ESSA, he said, may prioritize flexibility but there are still plenty of requirements for states and districts. “Everybody is on the edge of their seat right now waiting for some clear direction from the feds.”

Daugherty sent staff to the National Title I conference in California last month, a meeting where federal officials typically field districts’ nuts-and-bolts questions. This year, though, district staffers heard a lot of “we’ll get back to you.”

But others say the hands-off approach isn’t a problem.

“So far, we haven’t needed anything particular from them, and they haven’t needed anything particular from us,” said Mike Kirst, the president of the California State Board of Education.

The Golden State, which clashed with the Obama administration on everything from teacher evaluation to state data systems, has spent the past several years creating a new accountability system that Kirst said is aligned to ESSA, without much federal direction or input.

Adjusting Expectations

Local education officials aren’t the only ones with questions. Some career staff members say they don’t have a clear handle on where their new boss wants to take the agency, or individual offices within it.

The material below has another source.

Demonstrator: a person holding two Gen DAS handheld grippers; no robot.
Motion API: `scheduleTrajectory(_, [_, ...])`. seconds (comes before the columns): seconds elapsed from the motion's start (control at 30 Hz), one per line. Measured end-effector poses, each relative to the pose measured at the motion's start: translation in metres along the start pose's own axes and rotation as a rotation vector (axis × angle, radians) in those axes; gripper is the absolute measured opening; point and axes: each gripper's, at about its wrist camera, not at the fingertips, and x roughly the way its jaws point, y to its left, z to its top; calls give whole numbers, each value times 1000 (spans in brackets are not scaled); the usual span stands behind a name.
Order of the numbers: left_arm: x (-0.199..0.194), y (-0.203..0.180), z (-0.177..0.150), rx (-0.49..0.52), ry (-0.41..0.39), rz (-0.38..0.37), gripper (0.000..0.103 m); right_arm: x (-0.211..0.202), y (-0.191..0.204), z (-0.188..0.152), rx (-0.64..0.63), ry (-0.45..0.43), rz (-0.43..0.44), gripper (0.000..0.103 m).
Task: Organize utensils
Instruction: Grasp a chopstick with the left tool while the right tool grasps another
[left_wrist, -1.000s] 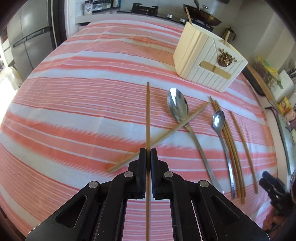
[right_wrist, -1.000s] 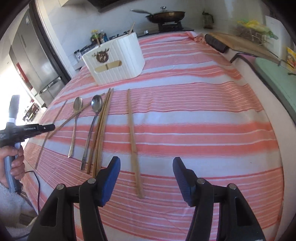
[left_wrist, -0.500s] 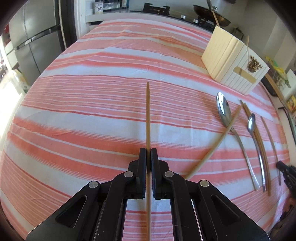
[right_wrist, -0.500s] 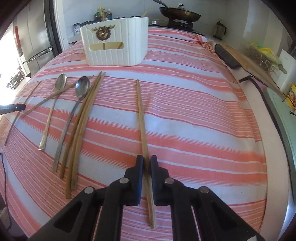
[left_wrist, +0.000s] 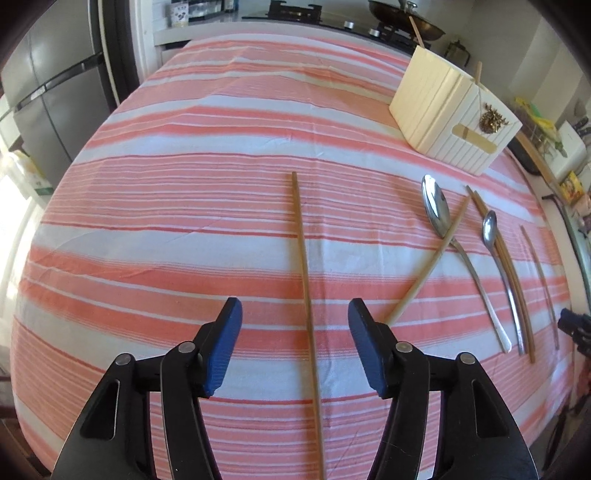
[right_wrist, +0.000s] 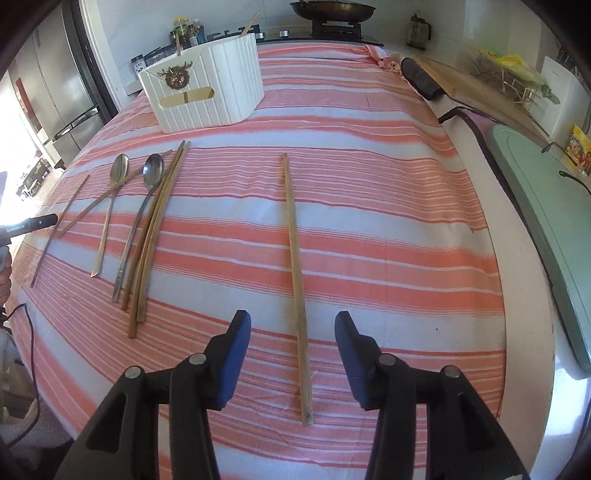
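My left gripper (left_wrist: 294, 314) is open, jaws either side of a wooden chopstick (left_wrist: 304, 266) lying on the striped cloth. To its right lie another chopstick (left_wrist: 428, 260) crossing a large spoon (left_wrist: 436, 210), a smaller spoon (left_wrist: 491, 229) and more chopsticks (left_wrist: 517, 280). My right gripper (right_wrist: 292, 328) is open around a single chopstick (right_wrist: 295, 266) on the cloth. The white utensil holder (right_wrist: 207, 88) stands at the back; it also shows in the left wrist view (left_wrist: 454, 114).
The red-and-white striped tablecloth (right_wrist: 388, 184) covers the table. A stove with a pan (right_wrist: 332, 9) is behind it. A green board (right_wrist: 546, 206) and clutter lie on the right counter. A fridge (left_wrist: 48, 92) stands to the left.
Both grippers were shut on their chopsticks half a second ago; both have opened, and the chopsticks lie on the cloth. The left view has swung back toward the holder.
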Motion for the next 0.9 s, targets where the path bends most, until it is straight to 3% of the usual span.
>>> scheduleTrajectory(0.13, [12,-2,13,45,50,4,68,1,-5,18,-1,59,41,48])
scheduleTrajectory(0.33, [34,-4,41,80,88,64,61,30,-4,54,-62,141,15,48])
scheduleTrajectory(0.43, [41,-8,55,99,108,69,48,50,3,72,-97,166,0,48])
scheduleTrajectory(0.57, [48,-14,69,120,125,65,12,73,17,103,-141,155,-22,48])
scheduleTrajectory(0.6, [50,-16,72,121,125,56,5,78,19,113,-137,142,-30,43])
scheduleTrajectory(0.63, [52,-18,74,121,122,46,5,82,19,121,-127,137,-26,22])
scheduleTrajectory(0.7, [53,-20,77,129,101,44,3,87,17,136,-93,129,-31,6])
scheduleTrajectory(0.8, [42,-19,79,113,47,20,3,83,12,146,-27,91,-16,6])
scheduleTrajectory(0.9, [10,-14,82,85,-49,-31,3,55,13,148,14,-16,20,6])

That lack of a clear vision has “put the career staff in a really awkward position,” said Deborah S. Delisle, who served as the assistant secretary for elementary and secondary education during the Obama administration. “They are implementing the policies of the prior administration without knowing where the new administration is going to be heading.”

DeVos was conciliatory in her first all-staff speech to department employees, confessing to them that she’s the “newbie” at the agency and would be relying on their expertise.

But she struck a different tone in an interview with a conservative columnist for the news site Townhall.

DeVos said she would “not be surprised if there are also those that would try to subvert the mission of this organization and this department.” She said they would be dealt with “swiftly and surely.”

That has career staffers worried that DeVos isn’t going to stick up for them. Some staffers—especially those still early in their federal careers—are heading for the exits, or at least polishing their resumes, multiple career employees said. Some had lent a hand in implementing the Obama administration’s signature competitive grants and say it isn’t as rewarding to shut down a grant program as it is to help build one up.

If staffers leave, they’re not likely to be replaced anytime soon. The White House has put in place a federal hiring freeze, with exemptions for defense, homeland security, and public safety employees.

And a slimmer workforce at the department could end up having an impact on everything from monitoring of federal grants to fielding questions from state and district officials. What’s more, current staffers could be deployed to help implement a new school choice program .

“If you’re going to reduce the workforce by a certain percentage, you need to adjust expectations of the people already there,” Delisle said.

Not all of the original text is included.